お目当ては、第三部の「カルミナ・ブラーナ」。350人の大合唱団+フルオーケストラ+二台ピアノ+ソリスト3名+児童合唱という、巨大規模の演奏。これだけ入って入場料は1,500円ですからねぇ、格安です。当然ですが、会場は超・超満員。ウワサによると、チケット持ってるのに定員オーバーで入場を断られた人がいたそうです。それほどの超満員。うっかり遅れて行かなくて良かったです。

「カルミナ・ブラーナ」といえば、一曲目の「運命の女神の歌」はとても有名で、大抵の人は知っていると思うのですが(題名知らなくても、聞けば「あぁ」と思うはず)、他の曲は、実はよく知らないんです。だから、全曲通してナマで初めて聞けるというので、わくわくしてました。

前半は、学生指揮者さんの指揮によるアカペラの「アニュス・デイ」2曲。それと、副指揮者さんの指揮による、ピアノ伴奏付「Mass From Two World(Ariel Quintana作曲)」から抜粋。

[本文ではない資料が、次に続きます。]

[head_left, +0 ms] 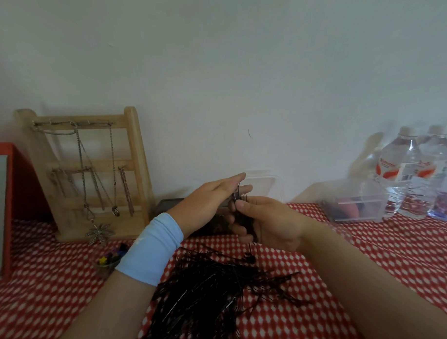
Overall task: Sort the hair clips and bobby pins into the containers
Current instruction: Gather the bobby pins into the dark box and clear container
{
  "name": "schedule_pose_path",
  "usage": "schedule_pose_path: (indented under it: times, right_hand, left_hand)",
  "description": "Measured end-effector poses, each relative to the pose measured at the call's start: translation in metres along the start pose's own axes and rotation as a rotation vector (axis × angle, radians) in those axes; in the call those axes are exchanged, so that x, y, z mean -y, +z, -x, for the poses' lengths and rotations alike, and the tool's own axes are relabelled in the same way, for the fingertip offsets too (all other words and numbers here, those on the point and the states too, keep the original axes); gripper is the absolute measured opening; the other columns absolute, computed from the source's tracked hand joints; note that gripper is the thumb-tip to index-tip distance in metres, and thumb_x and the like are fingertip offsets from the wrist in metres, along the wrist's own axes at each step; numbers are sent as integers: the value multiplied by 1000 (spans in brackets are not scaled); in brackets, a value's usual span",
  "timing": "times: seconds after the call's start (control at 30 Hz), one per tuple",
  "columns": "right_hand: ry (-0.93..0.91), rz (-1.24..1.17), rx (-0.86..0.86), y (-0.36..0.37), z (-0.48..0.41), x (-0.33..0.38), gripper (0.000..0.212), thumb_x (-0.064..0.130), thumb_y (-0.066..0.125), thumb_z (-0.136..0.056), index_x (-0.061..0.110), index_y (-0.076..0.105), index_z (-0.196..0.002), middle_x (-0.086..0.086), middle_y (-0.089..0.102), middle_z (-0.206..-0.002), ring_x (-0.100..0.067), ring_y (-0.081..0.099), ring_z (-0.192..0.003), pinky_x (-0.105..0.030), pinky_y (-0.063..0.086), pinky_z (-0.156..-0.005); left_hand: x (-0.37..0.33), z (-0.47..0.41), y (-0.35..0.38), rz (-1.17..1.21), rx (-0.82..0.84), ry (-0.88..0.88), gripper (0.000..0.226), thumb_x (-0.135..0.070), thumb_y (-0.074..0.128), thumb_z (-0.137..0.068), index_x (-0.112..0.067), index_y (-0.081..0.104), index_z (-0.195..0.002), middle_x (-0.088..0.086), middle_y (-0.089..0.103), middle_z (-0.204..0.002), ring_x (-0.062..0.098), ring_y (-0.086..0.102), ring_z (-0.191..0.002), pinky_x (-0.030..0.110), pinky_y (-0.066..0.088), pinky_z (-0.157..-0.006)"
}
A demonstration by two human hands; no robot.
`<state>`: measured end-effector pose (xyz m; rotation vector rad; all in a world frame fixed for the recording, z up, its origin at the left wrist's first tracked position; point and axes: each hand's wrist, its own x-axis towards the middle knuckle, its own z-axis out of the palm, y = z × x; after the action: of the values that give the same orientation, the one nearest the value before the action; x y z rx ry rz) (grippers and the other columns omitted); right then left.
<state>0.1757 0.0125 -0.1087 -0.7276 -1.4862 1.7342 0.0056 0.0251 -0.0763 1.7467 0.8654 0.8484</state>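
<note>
Both hands up over the bench (372,253), red-and-white checked cloth underneath. The right hand (272,221) has its grip curled closed around a small bundle of black bobby pins (239,194), thumb pressed on top, pin ends poking up and down out of the fist. The left hand (206,203), pale blue wristband (150,250) on the wrist, lies flat with fingers stretched out, fingertips touching the top of that same bundle; not closed on anything. Below the hands, one big heap of loose black pins (209,291) sprawls across the cloth, far too many and too tangled to count. Behind the hands, one dark tray (168,204), mostly hidden, and one clear lidded box (268,183) against the wall. To the right, one clear container (355,202) holding blurred coloured items, then two water bottles (417,172) side by side. On the left, one wooden rack (91,174) hung with several chains, and a small cluster of coloured clips (110,258) beside the left wrist
</note>
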Motion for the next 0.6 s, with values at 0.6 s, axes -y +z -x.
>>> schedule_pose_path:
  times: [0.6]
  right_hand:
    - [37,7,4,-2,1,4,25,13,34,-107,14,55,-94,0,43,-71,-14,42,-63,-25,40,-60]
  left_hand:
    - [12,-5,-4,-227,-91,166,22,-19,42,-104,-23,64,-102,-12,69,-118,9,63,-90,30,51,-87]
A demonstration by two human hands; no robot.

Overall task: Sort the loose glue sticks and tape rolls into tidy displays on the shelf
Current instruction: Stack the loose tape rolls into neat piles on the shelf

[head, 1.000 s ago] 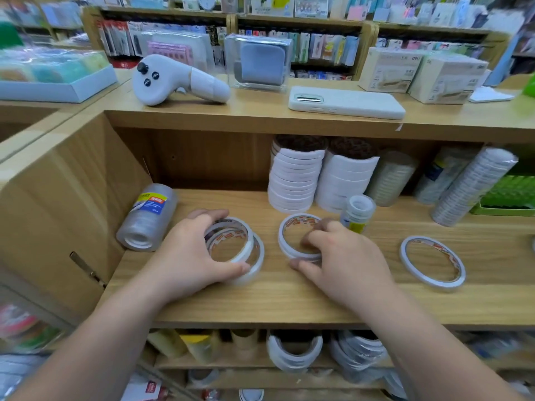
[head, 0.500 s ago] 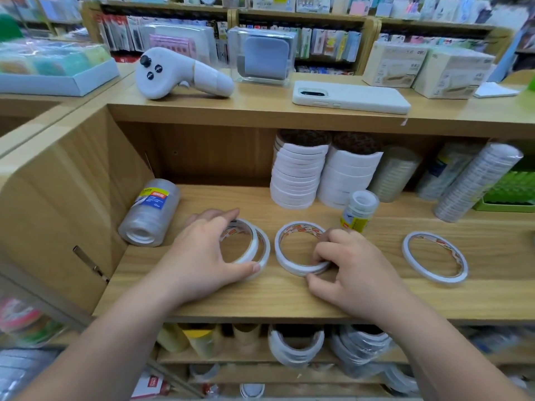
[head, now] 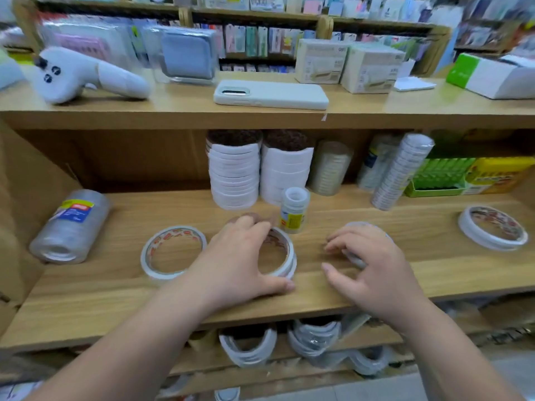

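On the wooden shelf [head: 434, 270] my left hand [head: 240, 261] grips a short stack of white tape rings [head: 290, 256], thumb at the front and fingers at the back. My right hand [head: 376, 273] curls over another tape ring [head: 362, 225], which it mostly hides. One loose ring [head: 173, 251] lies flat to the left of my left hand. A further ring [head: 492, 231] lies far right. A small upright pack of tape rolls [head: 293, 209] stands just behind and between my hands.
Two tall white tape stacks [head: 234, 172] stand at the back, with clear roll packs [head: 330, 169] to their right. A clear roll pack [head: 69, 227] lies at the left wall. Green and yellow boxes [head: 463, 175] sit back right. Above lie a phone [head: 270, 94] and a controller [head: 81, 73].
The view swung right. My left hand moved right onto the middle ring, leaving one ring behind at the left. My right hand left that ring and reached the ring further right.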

いやー、100人を超える大編成なのに、ものすごくキレイなハーモニーで、あまりにも気持ちよくて、意識が思いっきり飛んでしまいました(^^ゞ。昼間ずいぶん歩き回ったせいもあるとは思うんですが。

気を取り直して、休憩後の「カルミナ・ブラーナ」。

もう、オーケストラの人数もハンパじゃなくて、ステージがいっぱいなんですけど、それに加えて合唱団の人数の多いこと(^^ゞ。OV(いわゆるOB/OG)を加えて350人近いということで、舞台の上は人・人・ひと…。見るだけでも大迫力です。

そして、いきなり始まる大合唱。

シビれますねー。銅鑼だのシンバルだのティンパニだの、打楽器が容赦なく鳴り響く中、それに負けない大合唱です。

もう、圧倒されました。

これだけの人数の合唱って、いわゆる市民の第九合唱団などでは聞いたことがあるのですが、そういう合唱は、お世辞にも上手とは言いがたいのが普通です。もちろん、上手でなくても、歌う喜びに溢れて、エネルギーに満ちた合唱はそれはそれでいいんですが、やはりまとまりに欠けるので、人数分の迫力というのはなかなか出ません。

しかし、この日のクライネスは、一人一人の技量がしっかりしていて、しかもみんな若いですから、そのエネルギーは凄かったです。

「カルミナ・ブラーナ」は、全員の大合唱だけでなく、パートごとの掛け合いがあったり、男声合唱、二重合唱、小編成の合唱、少年合唱、そして、ソリストとの掛け合い、ソロ、等々、さまざまなバリエーションの歌が聞けて、とても面白かったです。キレイなハーモニーの合唱というより、エネルギッシュな叫びのような曲が多かったかな。若い学生合唱団にはピッタリの演目だなぁと思いました。

オーケストラも素晴らしくて、とても満足度の高い演奏会でした。

なんだか、刺激をいっぱいもらって帰ってきました。私も、来年はがんばろうっと。